Generic base classes to handle ORM functionality for multiple downstream datamodels

Project description

orm-loader

Tests

A lightweight foundation for building and validating SQLAlchemy-based data models.

orm-loader sits below any particular schema or CDM. It gives you a small set of reusable pieces for defining tables, loading files through staging tables, and checking models against external specifications. It stays out of domain logic on purpose.

The library focuses on:

  • ORM table mixins and introspection
  • staged file loading
  • loader and validation infrastructure
  • operational helpers that work across supported backends

At the moment, the built-in backends are SQLite and PostgreSQL.

What this library provides

The package is deliberately small. Most downstream projects only need a couple of these pieces.

  1. A minimal ORM table base

ORMTableBase provides structural utilities for mapped tables without pulling domain rules into the base layer.

It supports:

  • mapper access and inspection
  • primary key discovery
  • required (non-nullable) column detection
  • consistent primary key handling across models
  • simple ID allocation helpers for sequence-less databases
from orm_loader.tables import ORMTableBase

class MyTable(ORMTableBase, Base):
    __tablename__ = "my_table"

You can inherit from it directly or pick it up through one of the higher-level mixins.

  1. CSV-based ingestion mixins

CSVLoadableTableInterface adds staged file loading to ORM tables. It can use pandas or PyArrow loaders, and on PostgreSQL it can use a fast COPY path when the input is clean enough.

Features include:

  • staging table creation and cleanup
  • chunked loading for large files
  • optional casting and deduplication before insert
  • backend-specific merge behaviour
  • PostgreSQL fast-path loading with ORM fallback
  • backend-aware index handling during merge
class MyTable(CSVLoadableTableInterface, ORMTableBase, Base):
    __tablename__ = "my_table"

The main extension points here are loader choice, column mapping, and the normal SQLAlchemy model definitions themselves. Most downstream projects do not need to override much beyond csv_columns() and the model schema.

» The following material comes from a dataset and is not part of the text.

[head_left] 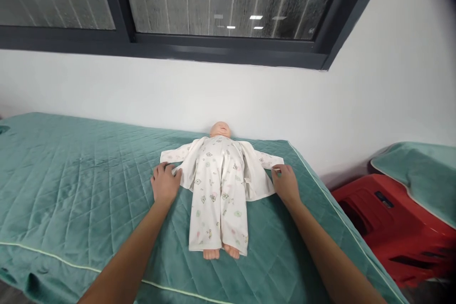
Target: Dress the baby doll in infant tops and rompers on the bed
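A baby doll point(220, 129) lies on its back on a green quilted cover point(117, 175), its head by the wall and its bare feet toward me. White patterned trousers point(210, 190) reach high up its chest. Around its upper body is a white baby shirt point(257, 183), its front panels spread apart and its sleeves stretched out to both sides. My left hand point(166, 183) pinches the edge of the left panel, just below the sleeve. At the opposite side, my right hand point(286, 183) is closed on the shirt's edge near the right cuff.
Behind the bed is a white wall point(160, 85) with a dark-framed window point(228, 50) above. To the right, below the bed's piped edge, stand red plastic chairs or stools point(395, 218), with another green cover point(423, 175) draped over them.
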Demonstrator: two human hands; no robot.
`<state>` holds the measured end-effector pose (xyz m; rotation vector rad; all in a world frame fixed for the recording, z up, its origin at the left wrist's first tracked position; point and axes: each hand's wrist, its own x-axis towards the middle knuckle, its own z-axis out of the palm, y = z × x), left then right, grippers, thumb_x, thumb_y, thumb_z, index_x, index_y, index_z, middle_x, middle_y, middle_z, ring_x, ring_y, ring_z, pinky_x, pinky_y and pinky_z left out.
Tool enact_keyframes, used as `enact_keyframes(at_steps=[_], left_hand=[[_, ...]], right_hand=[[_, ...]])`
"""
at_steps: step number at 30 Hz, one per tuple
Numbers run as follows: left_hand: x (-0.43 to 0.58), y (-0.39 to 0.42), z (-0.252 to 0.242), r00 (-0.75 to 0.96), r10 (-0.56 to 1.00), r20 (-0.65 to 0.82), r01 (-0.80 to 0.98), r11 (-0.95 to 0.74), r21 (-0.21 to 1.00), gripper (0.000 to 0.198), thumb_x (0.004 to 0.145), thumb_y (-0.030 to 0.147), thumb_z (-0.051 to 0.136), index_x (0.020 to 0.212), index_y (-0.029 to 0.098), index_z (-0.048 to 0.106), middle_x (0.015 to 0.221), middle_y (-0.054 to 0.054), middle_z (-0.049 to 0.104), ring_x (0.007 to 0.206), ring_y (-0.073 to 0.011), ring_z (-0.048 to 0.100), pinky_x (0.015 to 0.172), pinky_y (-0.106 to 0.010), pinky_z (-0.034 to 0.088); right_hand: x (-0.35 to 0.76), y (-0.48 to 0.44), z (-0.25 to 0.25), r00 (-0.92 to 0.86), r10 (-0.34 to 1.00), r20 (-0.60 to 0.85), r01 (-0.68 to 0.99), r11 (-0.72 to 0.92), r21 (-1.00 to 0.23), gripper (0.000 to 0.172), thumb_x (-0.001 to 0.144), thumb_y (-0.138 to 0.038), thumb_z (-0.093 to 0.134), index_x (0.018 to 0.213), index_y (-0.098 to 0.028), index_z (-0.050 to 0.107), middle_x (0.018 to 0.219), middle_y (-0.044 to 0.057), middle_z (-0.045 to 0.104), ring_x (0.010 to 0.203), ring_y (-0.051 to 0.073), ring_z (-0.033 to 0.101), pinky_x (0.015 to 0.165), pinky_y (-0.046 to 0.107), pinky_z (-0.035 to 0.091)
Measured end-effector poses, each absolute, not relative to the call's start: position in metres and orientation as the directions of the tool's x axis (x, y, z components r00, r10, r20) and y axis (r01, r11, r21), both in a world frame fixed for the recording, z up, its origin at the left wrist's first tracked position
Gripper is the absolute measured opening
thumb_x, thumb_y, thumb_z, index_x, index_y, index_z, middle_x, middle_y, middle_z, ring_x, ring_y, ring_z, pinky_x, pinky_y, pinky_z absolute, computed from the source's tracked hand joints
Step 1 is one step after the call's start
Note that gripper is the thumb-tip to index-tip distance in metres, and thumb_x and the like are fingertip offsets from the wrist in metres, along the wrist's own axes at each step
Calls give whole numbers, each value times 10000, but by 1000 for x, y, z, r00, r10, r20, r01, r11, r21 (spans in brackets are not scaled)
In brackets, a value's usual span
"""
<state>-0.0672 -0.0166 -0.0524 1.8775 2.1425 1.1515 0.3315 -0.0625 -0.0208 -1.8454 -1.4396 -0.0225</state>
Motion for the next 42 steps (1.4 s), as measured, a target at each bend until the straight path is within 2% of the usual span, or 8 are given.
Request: enact_keyframes(at_steps=[9,14,17,23,28,31,36,42], left_hand=[[-67,-4,-49,-258,888,380,819,-8,574,254,878,430,506,842,200,608,1295,-132,566,1278,-355,451,1008,-545,397],[-73,-5,-50,-450,842,296,586,29,810,285,905,491,452,934,222,537,945,-60,667,915,-256,624,813,-384,487],[-73,-6,-49,-489,823,289,530,17,848,269,884,491,490,897,225,529,897,-39,661,862,-236,625,772,-347,484],[-72,-4,-50,-462,844,274,470,-29,882,239,847,446,550,943,227,561,988,-44,677,954,-234,641,896,-364,483],[-73,-2,-52,-408,871,273,464,-60,884,251,839,405,539,1006,238,624,1032,-40,695,989,-226,648,953,-372,470],[-74,-2,-52,-382,889,253,431,-71,900,264,840,402,523,1007,242,651,999,-32,710,960,-213,660,937,-355,479],[-75,-1,-51,-370,900,232,456,-42,889,280,842,426,536,1022,251,660,1002,-44,719,988,-236,658,951,-382,466],[-73,-5,-47,-329,926,184,493,3,870,290,841,440,569,1077,290,648,1066,-41,716,1068,-268,640,978,-431,447]], right_hand=[[315,-65,-25,215,930,297,814,-3,-581,320,746,-492,644,647,-195,574,833,45,558,851,220,503,826,365,394],[319,-74,-7,367,930,-21,137,-77,-988,358,698,-431,711,627,-220,430,576,-48,432,542,125,391,532,261,303],[324,-78,-1,315,937,-150,-216,-83,-973,266,670,-380,726,710,-229,511,650,-24,550,557,143,481,522,273,386],[324,-77,-2,370,908,-197,-377,-47,-925,344,586,-267,789,856,-224,581,739,-38,639,598,141,577,523,249,451],[291,-64,41,383,923,-34,-220,55,-974,398,588,-315,795,895,-223,560,800,-36,659,594,127,568,541,243,422],[250,-59,79,219,945,244,138,217,-966,275,717,-318,692,938,-218,562,952,2,665,743,147,598,662,267,449],[194,-73,91,-421,871,253,736,491,-466,324,815,-84,435,1064,-228,585,1022,14,650,867,155,584,740,266,410],[190,-100,82,-524,839,148,832,542,-121,308,922,-152,372,1113,-232,600,1108,61,627,906,183,598,673,268,384]])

  1. Structured serialisation and hashing

SerialisableTableInterface adds lightweight serialisation helpers for ORM rows.

It supports:

  • conversion to dictionaries
  • JSON serialisation
  • stable row-level fingerprints
  • iterator-style access to field/value pairs
row = session.get(MyTable, 1)
row.to_dict()
row.to_json()
row.fingerprint()

This is useful for:

  • debugging
  • auditing
  • reproducibility checks
  • downstream APIs or exports
  1. Model registry and validation scaffolding

The library includes validation infrastructure for comparing ORM models against external specifications.

This includes:

  • a model registry
  • table and field descriptors
  • validator contracts
  • a validation runner
  • structured validation reports Specifications can be loaded from CSV today, with support for other formats (e.g. LinkML) planned.
registry = ModelRegistry(model_version="1.0")
registry.load_table_specs(table_csv, field_csv)
registry.register_models([MyTable])

runner = ValidationRunner(validators=always_on_validators())
report = runner.run(registry)

Validation output is available as:

  • human-readable text
  • structured dictionaries
  • JSON (for CI/CD integration)
  • exit codes suitable for pipelines
  1. Database bootstrap helpers

The library provides lightweight helpers for schema creation and bootstrapping. It does not try to replace migrations.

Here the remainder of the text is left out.